Reputation: 423
I am currently writing some XSD and DTD to validate a few XML files, I am writing them by hand because I've had a really bad experience with XSD generators (for example Oxygen).
However, I already have a sample XML for which I need to do this and this XML is really huge, for example, I have an element with 4312 children.
As I've had a really bad experience with XSD generators, I would like to create a kind of XML tree which would contain unique tags and attributes only, so I don't have to deal with repeating elements when looking at the XML to write a XSD.

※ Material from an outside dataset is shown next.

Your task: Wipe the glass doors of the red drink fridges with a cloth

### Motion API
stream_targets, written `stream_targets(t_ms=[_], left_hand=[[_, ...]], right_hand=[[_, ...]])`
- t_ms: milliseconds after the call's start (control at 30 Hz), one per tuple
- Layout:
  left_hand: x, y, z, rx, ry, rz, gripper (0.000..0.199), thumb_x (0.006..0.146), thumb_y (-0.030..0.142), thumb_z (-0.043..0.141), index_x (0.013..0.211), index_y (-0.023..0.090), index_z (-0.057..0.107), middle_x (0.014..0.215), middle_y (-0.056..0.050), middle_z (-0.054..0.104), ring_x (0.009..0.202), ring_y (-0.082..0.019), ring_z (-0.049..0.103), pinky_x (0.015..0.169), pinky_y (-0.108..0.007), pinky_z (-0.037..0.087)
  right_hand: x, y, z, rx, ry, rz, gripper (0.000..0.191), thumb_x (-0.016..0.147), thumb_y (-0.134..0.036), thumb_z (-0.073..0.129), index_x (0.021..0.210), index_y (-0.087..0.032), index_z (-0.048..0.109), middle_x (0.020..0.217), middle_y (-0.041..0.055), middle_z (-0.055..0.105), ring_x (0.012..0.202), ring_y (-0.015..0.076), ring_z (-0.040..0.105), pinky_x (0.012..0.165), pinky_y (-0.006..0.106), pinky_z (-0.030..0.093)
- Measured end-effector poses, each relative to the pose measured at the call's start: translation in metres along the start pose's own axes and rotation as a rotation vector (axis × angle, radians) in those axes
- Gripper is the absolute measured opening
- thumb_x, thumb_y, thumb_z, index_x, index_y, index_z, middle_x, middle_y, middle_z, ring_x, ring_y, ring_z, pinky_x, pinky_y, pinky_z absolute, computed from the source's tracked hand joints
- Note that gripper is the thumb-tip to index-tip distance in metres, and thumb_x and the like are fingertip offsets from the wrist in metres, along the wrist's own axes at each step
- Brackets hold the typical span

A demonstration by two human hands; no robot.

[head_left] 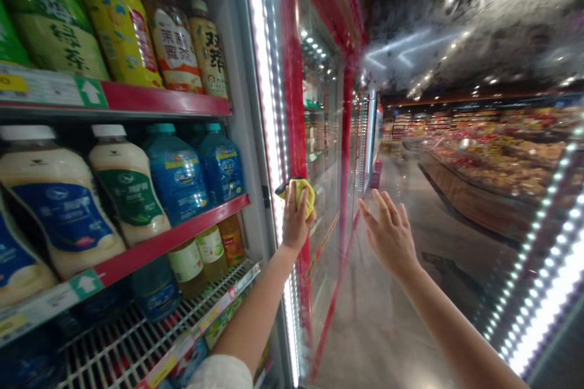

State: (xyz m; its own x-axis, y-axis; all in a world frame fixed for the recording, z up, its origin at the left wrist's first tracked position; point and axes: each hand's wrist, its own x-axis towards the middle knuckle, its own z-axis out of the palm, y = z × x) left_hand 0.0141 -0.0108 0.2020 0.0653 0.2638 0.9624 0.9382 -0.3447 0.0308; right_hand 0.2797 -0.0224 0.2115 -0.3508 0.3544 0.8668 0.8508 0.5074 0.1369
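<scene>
My left hand (295, 228) grips a yellow cloth (302, 187) with a dark edge. The cloth lies against the lit LED strip (267, 67) and red frame (294, 97) at the side of an open drinks fridge. My right hand (390, 237) is raised to the right, its fingers stretched out and slightly apart, holding nothing. Whether its palm touches the clear door glass in front of it, I cannot tell.
On the left, fridge shelves (182, 228) with red edges hold several bottles (177, 170). More red-framed fridges (349, 109) run ahead. A second lit LED strip (547, 316) slants at lower right. Beyond it a long produce display (483, 188) borders the shiny floor (365, 340).
</scene>
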Motion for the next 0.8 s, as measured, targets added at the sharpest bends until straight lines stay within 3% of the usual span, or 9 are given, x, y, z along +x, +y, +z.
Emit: stream_targets(t_ms=[100,167,367,433,533,633,700,800], left_hand=[[0.049,-0.001,-0.008,-0.019,0.051,-0.054,0.088,0.088,0.011,0.063,0.162,0.032,0.022,0.174,-0.008,0.01,0.159,-0.031,0.018,0.123,-0.053,0.038],[0.06,0.004,-0.009,-0.023,0.078,-0.062,0.086,0.089,0.012,0.062,0.162,0.031,0.022,0.174,-0.009,0.008,0.159,-0.03,0.017,0.124,-0.053,0.036],[0.007,0.008,-0.002,0.0,-0.018,0.062,0.088,0.089,0.016,0.064,0.163,0.032,0.019,0.173,-0.015,0.012,0.157,-0.035,0.023,0.116,-0.058,0.044],[0.011,0.008,-0.002,-0.004,0.024,0.019,0.088,0.089,0.015,0.064,0.163,0.031,0.018,0.173,-0.016,0.014,0.158,-0.034,0.021,0.117,-0.057,0.043],[0.051,0.015,-0.005,-0.022,0.147,-0.066,0.084,0.091,0.016,0.062,0.163,0.026,0.019,0.173,-0.017,0.011,0.158,-0.034,0.02,0.121,-0.057,0.037],[0.08,0.022,-0.009,-0.051,0.155,-0.045,0.08,0.091,0.018,0.063,0.161,0.027,0.025,0.173,-0.014,0.015,0.157,-0.034,0.024,0.121,-0.055,0.039],[0.074,0.02,-0.011,-0.066,0.081,0.067,0.078,0.091,0.019,0.064,0.16,0.03,0.03,0.171,-0.011,0.022,0.156,-0.033,0.027,0.12,-0.054,0.041],[0.043,0.009,-0.012,-0.056,-0.032,0.242,0.077,0.091,0.02,0.065,0.159,0.034,0.031,0.17,-0.009,0.029,0.154,-0.031,0.033,0.119,-0.055,0.043]], right_hand=[[0.002,-0.003,0.009,0.021,0.011,0.018,0.074,0.096,-0.011,0.052,0.162,-0.032,0.026,0.166,0.0183,0.033,0.152,0.0391,0.031,0.112,0.074,0.035],[0.001,-0.004,0.013,0.033,0.018,0.026,0.08,0.096,-0.011,0.051,0.164,-0.035,0.016,0.167,0.0181,0.032,0.152,0.0405,0.031,0.11,0.076,0.036],[-0.004,-0.004,0.01,0.056,0.032,0.025,0.092,0.096,-0.008,0.05,0.164,-0.041,-0.002,0.17,0.014,0.024,0.152,0.0405,0.032,0.111,0.076,0.036],[-0.005,-0.004,0.008,0.05,0.031,0.016,0.093,0.096,-0.007,0.05,0.164,-0.041,-0.005,0.17,0.0142,0.025,0.152,0.0404,0.032,0.111,0.075,0.037],[-0.005,-0.003,0.007,0.043,0.03,0.012,0.094,0.096,-0.006,0.05,0.163,-0.041,-0.006,0.168,0.0149,0.031,0.151,0.0396,0.034,0.111,0.075,0.037],[-0.006,-0.003,0.007,0.046,0.029,0.017,0.094,0.096,-0.006,0.051,0.163,-0.042,-0.006,0.167,0.0144,0.034,0.15,0.0391,0.036,0.112,0.074,0.037],[-0.006,-0.002,0.007,0.051,0.03,0.018,0.093,0.097,-0.007,0.051,0.163,-0.042,-0.004,0.168,0.0133,0.032,0.15,0.0386,0.036,0.112,0.073,0.037],[-0.005,-0.001,0.006,0.056,0.028,0.019,0.091,0.097,-0.007,0.049,0.163,-0.043,-0.002,0.169,0.0112,0.028,0.151,0.0374,0.037,0.113,0.073,0.036]])
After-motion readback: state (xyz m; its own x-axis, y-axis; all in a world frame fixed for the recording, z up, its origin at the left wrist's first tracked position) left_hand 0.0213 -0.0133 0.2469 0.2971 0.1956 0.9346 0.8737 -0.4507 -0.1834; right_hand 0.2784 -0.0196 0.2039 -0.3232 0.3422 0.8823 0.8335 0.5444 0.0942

What I mean by that is that I have for example this XML (courtesy of W3):
<?xml version="1.0" encoding="UTF-8"?>
<breakfast_menu>
<food some_attribute="1.0">
<name>Belgian Waffles</name>
<price>$5.95</price>
<description>
Two of our famous Belgian Waffles with plenty of real maple syrup
</description>
<calories>650</calories>
</food>
<food>
<name>Strawberry Belgian Waffles</name>
<price>$7.95</price>
<description>
Light Belgian waffles covered with strawberries and whipped cream
</description>
<calories>900</calories>
</food>
<food>
<name>Berry-Berry Belgian Waffles</name>
<price>$8.95</price>
<description>
Belgian waffles covered with assorted fresh berries and whipped cream
</description>
<calories>900</calories>
</food>
<food>
<name>French Toast</name>
<price>$4.50</price>
<description>
Thick slices made from our homemade sourdough bread
</description>
<calories>600</calories>
<some_complex_type_element_1>
<some_simple_type_element_1>Text.</some_simple_type_element_1>
</some_complex_type_element_1>
</food>
<food>
<name>Homestyle Breakfast</name>
<price>$6.95</price>
<description>
Two eggs, bacon or sausage, toast, and our ever-popular hash browns
</description>
<calories>950</calories>
<some_simple_type_element_2>Text.</some_simple_type_element_2>
</food>
</breakfast_menu>
As you can see there are 4 types of unique elements under the root element.
These are:
What I would like to achieve is some tree representation of this XML but containing only unique elements and without text.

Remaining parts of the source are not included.